SEPTEMBER 11, 2023 IN COMMUNISM, LATIN AMERICA
September 11, 2023 marks the 50th anniversary of the left’s 9/11 world-historical catastrophe: the day Chile’s aspiring Communist dictator Salvador Allende was deposed in a military coup. Needless to say the left has always seen the deft hand of Nixon, Kissinger, and the CIA behind the event, and while it is certainly true the Nixon Administration was hostile to Allende’s proto-Communist regime, subsequent history ought to disabuse everyone that our national security apparatus is competent to bring off such an operation in the absence of considerable indigenous support.*
In any case, the left works overtime to make Allende a martyr to Western Cold War imperialism and colonialism, and the anniversary this year shows that anti-anti-Communism is still very much alive, even if the Soviet Union isn’t.
And so we see a lugubrious article in the current issue of the New York Review of Books from Ariel Dorfman entitled “Defending Allende.” It is not worth going through the whole thing in any detail. Two excerpts suffice. First, Dorfman tells us:
Ever since he had won the presidency three years earlier with 36.6 percent of the vote in a three-way race, forces from inside and outside the country had been conspiring to destroy his attempt—the first in world history—to build a socialist state through nonviolent, democratic means.
No sentient being over the age of six believes you can build socialism through “nonviolent, democratic means.” Had Allende survived and consolidated his rule, Chile would have become Venezuela 40 years before Venezuela went down the socialist road of economic incompetence, rigged elections, and authoritarian rule.
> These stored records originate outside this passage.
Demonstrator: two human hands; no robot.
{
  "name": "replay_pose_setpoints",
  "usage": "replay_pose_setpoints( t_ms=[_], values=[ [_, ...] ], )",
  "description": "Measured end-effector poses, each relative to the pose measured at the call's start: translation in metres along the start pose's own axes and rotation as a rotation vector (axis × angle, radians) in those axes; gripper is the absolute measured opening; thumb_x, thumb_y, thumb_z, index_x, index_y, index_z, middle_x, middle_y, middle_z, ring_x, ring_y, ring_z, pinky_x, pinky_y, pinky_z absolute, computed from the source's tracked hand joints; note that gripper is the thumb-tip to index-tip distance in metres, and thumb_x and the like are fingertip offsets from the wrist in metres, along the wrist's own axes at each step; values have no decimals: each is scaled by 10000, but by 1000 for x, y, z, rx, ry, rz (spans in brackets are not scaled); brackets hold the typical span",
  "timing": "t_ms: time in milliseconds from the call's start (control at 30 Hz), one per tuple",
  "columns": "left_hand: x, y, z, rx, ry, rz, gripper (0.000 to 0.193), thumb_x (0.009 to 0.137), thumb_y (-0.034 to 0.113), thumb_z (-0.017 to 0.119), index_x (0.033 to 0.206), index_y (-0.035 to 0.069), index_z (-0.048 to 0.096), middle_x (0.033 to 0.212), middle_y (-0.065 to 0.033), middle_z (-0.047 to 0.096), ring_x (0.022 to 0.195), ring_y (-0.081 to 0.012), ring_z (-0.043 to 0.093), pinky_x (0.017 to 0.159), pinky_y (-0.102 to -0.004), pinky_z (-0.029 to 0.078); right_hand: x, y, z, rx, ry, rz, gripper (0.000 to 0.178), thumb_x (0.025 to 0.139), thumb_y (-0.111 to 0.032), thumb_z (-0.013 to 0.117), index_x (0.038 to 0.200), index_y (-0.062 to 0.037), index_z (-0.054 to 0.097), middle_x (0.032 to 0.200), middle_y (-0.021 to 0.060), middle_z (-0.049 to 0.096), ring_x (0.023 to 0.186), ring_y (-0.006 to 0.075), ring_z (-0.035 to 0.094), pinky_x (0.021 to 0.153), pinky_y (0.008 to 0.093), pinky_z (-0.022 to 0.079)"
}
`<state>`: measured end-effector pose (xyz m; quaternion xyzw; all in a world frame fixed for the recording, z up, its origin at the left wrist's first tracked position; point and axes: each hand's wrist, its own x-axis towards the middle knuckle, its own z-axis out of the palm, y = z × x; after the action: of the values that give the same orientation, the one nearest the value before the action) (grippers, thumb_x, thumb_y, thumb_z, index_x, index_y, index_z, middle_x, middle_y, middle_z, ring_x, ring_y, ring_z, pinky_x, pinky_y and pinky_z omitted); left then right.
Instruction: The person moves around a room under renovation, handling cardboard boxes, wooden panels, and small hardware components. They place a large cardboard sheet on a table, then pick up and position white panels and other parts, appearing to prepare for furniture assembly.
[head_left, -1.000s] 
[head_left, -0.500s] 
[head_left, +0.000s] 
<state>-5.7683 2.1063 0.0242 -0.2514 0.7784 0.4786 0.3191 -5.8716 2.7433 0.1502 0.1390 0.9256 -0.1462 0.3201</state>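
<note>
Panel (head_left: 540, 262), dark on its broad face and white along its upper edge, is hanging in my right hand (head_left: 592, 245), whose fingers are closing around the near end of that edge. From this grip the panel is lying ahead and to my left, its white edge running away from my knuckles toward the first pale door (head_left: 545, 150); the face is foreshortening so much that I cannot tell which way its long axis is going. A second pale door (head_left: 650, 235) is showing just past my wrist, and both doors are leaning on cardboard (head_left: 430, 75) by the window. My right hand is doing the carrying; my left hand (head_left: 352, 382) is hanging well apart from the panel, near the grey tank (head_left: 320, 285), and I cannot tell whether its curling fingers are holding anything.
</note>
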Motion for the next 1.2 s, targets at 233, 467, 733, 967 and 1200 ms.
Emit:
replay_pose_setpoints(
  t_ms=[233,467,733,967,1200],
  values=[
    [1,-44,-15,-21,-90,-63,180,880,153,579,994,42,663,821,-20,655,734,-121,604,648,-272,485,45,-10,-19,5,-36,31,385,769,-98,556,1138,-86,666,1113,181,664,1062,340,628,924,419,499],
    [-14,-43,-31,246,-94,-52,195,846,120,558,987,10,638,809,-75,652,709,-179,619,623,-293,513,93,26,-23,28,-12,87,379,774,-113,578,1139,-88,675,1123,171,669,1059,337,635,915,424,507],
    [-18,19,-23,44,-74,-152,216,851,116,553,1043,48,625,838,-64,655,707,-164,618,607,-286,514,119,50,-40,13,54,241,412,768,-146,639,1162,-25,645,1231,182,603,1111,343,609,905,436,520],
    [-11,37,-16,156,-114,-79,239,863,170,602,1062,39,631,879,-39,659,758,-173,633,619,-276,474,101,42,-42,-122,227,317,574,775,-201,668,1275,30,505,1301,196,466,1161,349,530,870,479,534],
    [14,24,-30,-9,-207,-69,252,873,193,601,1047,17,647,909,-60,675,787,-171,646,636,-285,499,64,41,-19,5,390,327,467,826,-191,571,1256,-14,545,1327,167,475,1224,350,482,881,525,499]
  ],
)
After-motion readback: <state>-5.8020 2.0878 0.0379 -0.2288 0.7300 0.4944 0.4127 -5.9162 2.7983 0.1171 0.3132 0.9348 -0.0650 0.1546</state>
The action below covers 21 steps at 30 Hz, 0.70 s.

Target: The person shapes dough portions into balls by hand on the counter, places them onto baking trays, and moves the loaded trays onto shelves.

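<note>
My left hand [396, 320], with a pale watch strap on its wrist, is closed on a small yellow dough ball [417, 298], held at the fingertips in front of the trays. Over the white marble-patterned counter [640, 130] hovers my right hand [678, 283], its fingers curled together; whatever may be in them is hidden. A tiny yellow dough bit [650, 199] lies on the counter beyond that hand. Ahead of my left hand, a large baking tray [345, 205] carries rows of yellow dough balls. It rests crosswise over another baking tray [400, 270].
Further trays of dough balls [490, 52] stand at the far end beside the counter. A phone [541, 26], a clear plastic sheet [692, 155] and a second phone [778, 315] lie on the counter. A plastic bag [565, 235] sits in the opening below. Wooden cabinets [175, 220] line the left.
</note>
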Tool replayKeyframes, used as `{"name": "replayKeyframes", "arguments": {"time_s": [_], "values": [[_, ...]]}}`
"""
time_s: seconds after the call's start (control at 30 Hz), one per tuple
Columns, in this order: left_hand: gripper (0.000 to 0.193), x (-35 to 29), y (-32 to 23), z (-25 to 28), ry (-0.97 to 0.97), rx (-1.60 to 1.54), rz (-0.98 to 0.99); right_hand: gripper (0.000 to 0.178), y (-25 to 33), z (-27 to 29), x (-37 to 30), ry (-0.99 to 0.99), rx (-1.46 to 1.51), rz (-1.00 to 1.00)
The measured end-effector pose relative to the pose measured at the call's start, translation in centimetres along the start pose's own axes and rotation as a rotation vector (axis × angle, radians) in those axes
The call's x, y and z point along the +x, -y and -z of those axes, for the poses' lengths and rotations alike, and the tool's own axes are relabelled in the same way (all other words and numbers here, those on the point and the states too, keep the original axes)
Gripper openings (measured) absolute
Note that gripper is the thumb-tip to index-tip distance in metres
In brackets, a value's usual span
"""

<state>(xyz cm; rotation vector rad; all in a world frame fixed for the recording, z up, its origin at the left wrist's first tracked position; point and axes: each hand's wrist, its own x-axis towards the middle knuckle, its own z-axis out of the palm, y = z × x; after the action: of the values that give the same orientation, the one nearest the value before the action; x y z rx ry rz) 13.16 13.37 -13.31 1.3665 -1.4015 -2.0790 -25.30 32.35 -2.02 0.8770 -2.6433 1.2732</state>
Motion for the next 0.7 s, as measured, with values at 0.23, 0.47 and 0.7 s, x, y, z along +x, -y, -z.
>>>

In fact Dorfman’s narrative unwittingly reveals this future:
Not all of Allende’s problems came from the foes to his right. Even before his victory in 1970, many left-wing militants had viewed with suspicion his confidence that he could use the bourgeois legal system to achieve radical change. That was only possible, they claimed, if total power was in the hands of the working class and its revolutionary vanguard, which would mean an inevitable confrontation with the military.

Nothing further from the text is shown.